EXERCISE AIM | Your task is to copy the stretch of lines in the records below that begins with the line containing "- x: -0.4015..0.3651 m" and ends with the line containing "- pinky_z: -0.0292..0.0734", exactly as written, with nothing added.

EXERCISE INPUT section start

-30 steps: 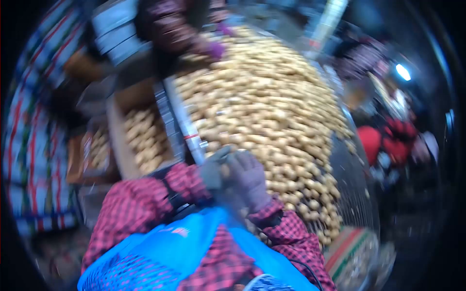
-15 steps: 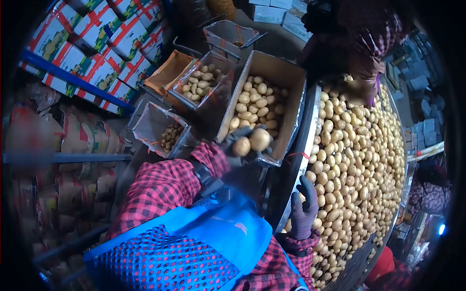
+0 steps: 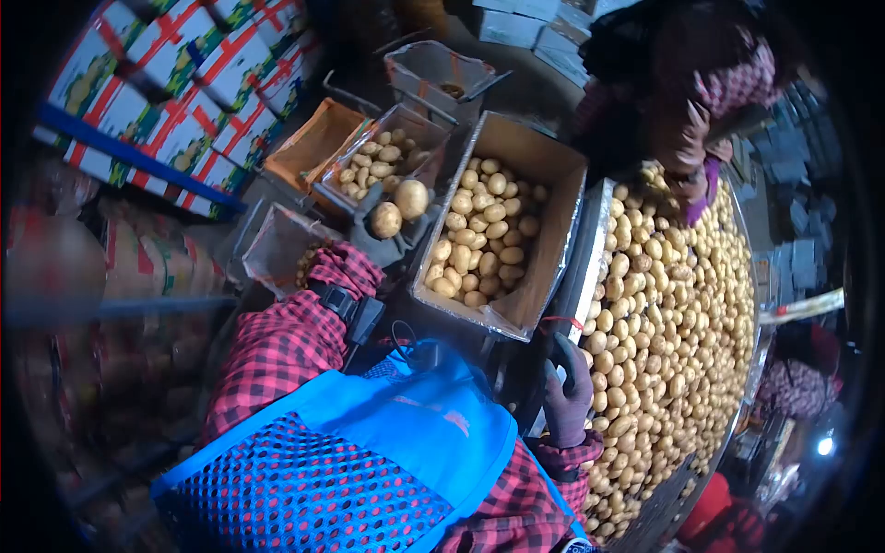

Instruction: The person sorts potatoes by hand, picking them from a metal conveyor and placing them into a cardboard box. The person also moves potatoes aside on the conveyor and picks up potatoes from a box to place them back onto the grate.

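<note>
My left hand (image 3: 391, 247), in a grey glove, holds two potatoes (image 3: 386, 219) and is closed around them from below. It is beside the near edge of a lined bin of potatoes (image 3: 343, 195), left of a large cardboard box (image 3: 560, 235) part filled with potatoes. My right hand (image 3: 569, 398), also gloved, rests at the metal edge of the sorting table (image 3: 590, 263). Its fingers are apart, and no potato shows in it. A thick spread of potatoes (image 3: 664, 341) covers the table just beyond that hand.
An orange-lined bin (image 3: 318, 138) and two other lined bins (image 3: 277, 244) (image 3: 433, 69) stand around the left side. Printed cartons (image 3: 175, 111) are stacked behind a blue rail. Across the table's far end, another person's hand (image 3: 687, 184) reaches into the potatoes.
My left hand has moved left and away from me, from the cardboard box's near edge to the smaller bin, still with both potatoes. My right hand stays at the table edge, its fingers slightly more bent.
</note>
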A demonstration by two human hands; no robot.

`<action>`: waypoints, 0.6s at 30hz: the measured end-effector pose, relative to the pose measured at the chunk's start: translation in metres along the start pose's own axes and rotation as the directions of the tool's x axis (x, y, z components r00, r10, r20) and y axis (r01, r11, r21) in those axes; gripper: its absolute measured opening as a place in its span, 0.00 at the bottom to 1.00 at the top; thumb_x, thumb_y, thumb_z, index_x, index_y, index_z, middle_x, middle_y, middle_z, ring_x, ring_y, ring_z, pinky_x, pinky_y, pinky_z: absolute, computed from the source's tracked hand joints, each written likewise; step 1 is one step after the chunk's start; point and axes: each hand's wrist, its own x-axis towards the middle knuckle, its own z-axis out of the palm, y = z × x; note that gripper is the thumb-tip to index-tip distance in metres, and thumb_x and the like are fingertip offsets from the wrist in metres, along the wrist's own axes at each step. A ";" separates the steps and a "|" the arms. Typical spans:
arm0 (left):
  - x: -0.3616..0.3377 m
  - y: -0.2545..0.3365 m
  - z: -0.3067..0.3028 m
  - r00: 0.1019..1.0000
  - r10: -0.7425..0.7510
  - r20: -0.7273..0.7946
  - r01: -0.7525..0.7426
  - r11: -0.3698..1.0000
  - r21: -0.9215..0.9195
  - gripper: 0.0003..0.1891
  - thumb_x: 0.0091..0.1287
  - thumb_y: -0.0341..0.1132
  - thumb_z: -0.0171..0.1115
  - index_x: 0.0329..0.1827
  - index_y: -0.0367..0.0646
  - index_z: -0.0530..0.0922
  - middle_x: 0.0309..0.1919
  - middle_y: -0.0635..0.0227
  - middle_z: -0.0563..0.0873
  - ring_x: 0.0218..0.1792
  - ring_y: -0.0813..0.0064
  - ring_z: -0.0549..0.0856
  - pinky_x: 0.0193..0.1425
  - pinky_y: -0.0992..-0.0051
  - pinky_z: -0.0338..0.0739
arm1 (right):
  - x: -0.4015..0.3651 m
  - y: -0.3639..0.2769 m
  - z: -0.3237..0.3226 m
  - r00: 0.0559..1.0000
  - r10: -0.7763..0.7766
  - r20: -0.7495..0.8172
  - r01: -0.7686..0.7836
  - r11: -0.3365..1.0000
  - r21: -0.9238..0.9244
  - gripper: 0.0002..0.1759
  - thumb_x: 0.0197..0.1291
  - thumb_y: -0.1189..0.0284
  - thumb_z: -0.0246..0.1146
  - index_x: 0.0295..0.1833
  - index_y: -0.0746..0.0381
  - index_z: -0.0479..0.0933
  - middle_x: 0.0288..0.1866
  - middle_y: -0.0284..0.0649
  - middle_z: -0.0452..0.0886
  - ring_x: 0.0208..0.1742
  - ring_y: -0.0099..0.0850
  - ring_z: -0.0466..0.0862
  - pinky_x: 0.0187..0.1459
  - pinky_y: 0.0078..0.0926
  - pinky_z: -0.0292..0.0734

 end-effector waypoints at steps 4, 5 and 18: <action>0.022 0.047 -0.008 0.999 -0.032 0.018 0.030 0.995 0.100 0.36 0.69 0.51 0.59 0.74 0.39 0.63 0.68 0.52 0.72 0.69 0.50 0.71 0.62 0.60 0.79 | -0.018 -0.004 -0.020 0.997 -0.075 -0.019 0.070 0.978 -0.195 0.27 0.57 0.69 0.65 0.64 0.64 0.76 0.62 0.50 0.78 0.62 0.47 0.78 0.65 0.39 0.71; 0.034 0.058 -0.014 0.999 -0.026 0.026 0.020 0.982 0.185 0.35 0.69 0.50 0.58 0.74 0.39 0.63 0.69 0.52 0.71 0.70 0.50 0.70 0.63 0.60 0.78 | -0.033 -0.002 -0.028 0.994 -0.006 -0.107 -0.019 0.972 -0.234 0.26 0.58 0.67 0.66 0.63 0.63 0.77 0.61 0.50 0.79 0.63 0.45 0.78 0.65 0.39 0.71; 0.137 -0.164 0.065 0.878 -0.148 0.455 -0.441 0.117 0.890 0.28 0.77 0.39 0.49 0.76 0.39 0.59 0.72 0.57 0.68 0.72 0.66 0.67 0.78 0.65 0.57 | -0.531 0.088 0.086 -0.517 0.005 -0.856 -0.727 0.526 0.442 0.20 0.63 0.68 0.67 0.57 0.66 0.79 0.53 0.50 0.81 0.53 0.40 0.80 0.57 0.38 0.74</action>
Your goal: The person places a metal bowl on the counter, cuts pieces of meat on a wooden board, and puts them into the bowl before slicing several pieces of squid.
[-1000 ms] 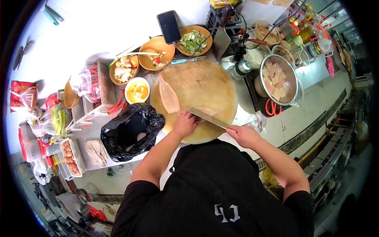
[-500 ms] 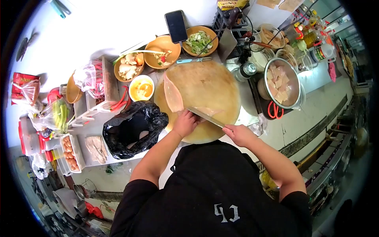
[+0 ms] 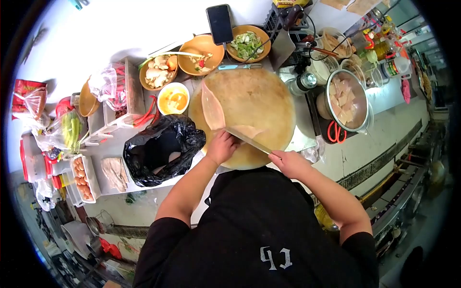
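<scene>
On the round cutting board [image 3: 259,96] lies a long, pale pink piece of raw meat [image 3: 212,105], stretched along the left side. A flatter slice of the same meat shows just beyond the kitchen knife [image 3: 249,140]. My right hand [image 3: 291,164] is wrapped around the knife's handle, with the blade slanting up and left across the board. Beside the blade's far end, my left hand [image 3: 222,147] presses its bent fingers onto the meat's lower end. The fingertips are close to the blade and partly hidden.
A black plastic bag [image 3: 189,132] stands open at the left of the board. A metal bowl of cut meat [image 3: 344,127] and red-handled scissors [image 3: 336,133] are at the right. Behind stand a phone [image 3: 219,25], a bowl of chopped greens [image 3: 265,44] and a bowl of yellow liquid [image 3: 173,110].
The whole view has shifted slightly. Both hands stay at the meat and knife, and the blade has moved only a little.
</scene>
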A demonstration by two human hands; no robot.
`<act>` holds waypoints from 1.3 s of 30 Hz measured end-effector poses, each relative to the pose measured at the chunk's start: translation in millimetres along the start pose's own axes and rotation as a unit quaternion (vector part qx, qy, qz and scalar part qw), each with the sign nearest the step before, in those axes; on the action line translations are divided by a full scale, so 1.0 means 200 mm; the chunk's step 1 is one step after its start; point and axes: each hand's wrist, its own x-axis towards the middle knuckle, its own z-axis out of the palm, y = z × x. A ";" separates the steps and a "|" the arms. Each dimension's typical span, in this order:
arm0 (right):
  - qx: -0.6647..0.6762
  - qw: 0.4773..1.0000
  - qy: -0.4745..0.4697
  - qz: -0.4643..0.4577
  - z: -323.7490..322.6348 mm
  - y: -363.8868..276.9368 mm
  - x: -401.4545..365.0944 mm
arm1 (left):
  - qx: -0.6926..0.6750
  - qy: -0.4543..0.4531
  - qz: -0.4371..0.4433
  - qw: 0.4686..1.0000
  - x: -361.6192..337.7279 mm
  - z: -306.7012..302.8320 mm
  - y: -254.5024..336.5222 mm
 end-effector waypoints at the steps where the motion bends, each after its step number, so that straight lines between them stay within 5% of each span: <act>1: -0.003 1.000 0.007 -0.005 0.03 0.01 0.05 | 0.002 0.002 0.008 1.000 0.00 0.00 -0.02; 21: -0.028 0.999 -0.009 -0.045 0.02 -0.08 0.14 | -0.017 0.024 -0.019 0.999 -0.11 0.02 -0.11; 33: -0.022 0.998 -0.021 -0.062 0.03 -0.14 0.15 | 0.100 0.052 0.069 0.991 -0.15 -0.03 -0.10; 35: -0.027 0.997 -0.049 -0.061 -0.01 -0.14 0.11 | 0.010 0.075 -0.009 0.997 -0.16 -0.01 -0.07; 39: -0.035 0.998 -0.028 -0.046 0.04 -0.16 0.15 | 0.006 0.059 -0.023 0.998 -0.17 0.00 -0.11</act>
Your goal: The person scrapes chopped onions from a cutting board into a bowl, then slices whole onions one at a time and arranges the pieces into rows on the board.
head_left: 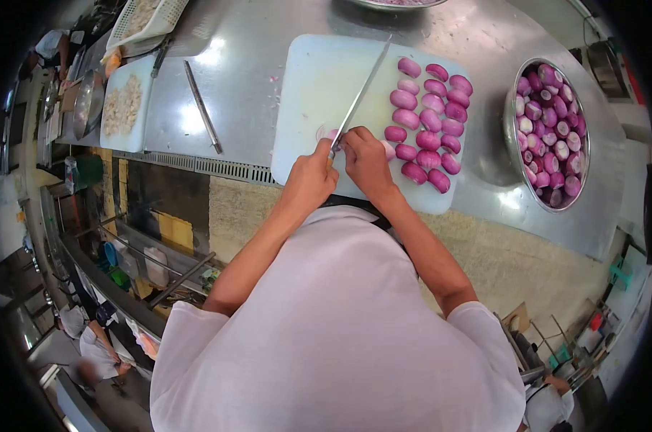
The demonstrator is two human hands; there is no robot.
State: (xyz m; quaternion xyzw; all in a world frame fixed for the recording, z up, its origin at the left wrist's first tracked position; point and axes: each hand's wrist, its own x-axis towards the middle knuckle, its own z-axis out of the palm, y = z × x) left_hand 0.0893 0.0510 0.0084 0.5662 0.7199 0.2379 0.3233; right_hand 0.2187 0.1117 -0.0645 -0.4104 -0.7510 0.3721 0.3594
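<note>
My left hand (310,176) is wrapped round the handle of a long knife (362,92), whose blade points up and away over the white cutting board (304,79). Close beside it, touching near the knife's base, my right hand (367,160) has its fingers curled together; what they hold, if anything, is hidden. A pale pink onion piece (331,135) lies by the blade. Just right of my right hand, peeled red onion halves (428,140) stand in rows on the board's right side.
A steel bowl (514,122) full of red onions sits at the right. Leftward lie a metal rod (202,106), a smaller board (146,79) with chopped pieces and a white basket (171,16). Another bowl (398,6) stands behind. People are at the far left and lower corners.
</note>
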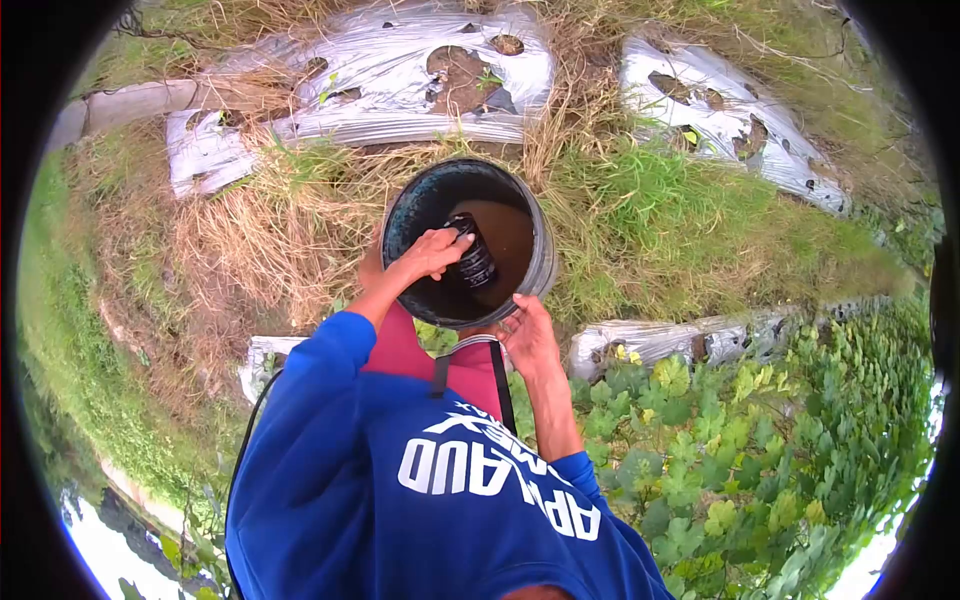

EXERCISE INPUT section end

ANSWER AREA |
  - x: -0.4015..0.3651 m
  - y: -0.3639..0.2769 m
  - z: -0.3237..0.3226 m
  - r00: 0.0559..1.0000
  - r10: -0.7763..0.7766
  - r20: -0.7495..0.8172
  - r01: -0.7686..0.7836
  - r11: -0.3365..1.0000
  - r21: -0.9238..0.9244
  - gripper: 0.0002..0.1759
  - thumb_x: 0.0197..0.1291
  - thumb_y: -0.1189..0.0284
  - thumb_z: -0.0246..0.1146
  - index_x: 0.0295..0.1833
  - index_y: -0.0746..0.0381
  - index_z: -0.0479..0.0933
  - middle_x: 0.0288..0.1866
  - middle_y: -0.0284..0.0649
  - middle_z: -0.0452..0.0886
  - ring_x: 0.0208..0.1742
  - ring_y: -0.0099..0.0850
  - ring_z: -0.0466..0.0862
  - pinky_x: 0.0187..0.1459
  - pinky_y: 0.0078..0.0926
  - pinky_z: -0.0292..0.0734

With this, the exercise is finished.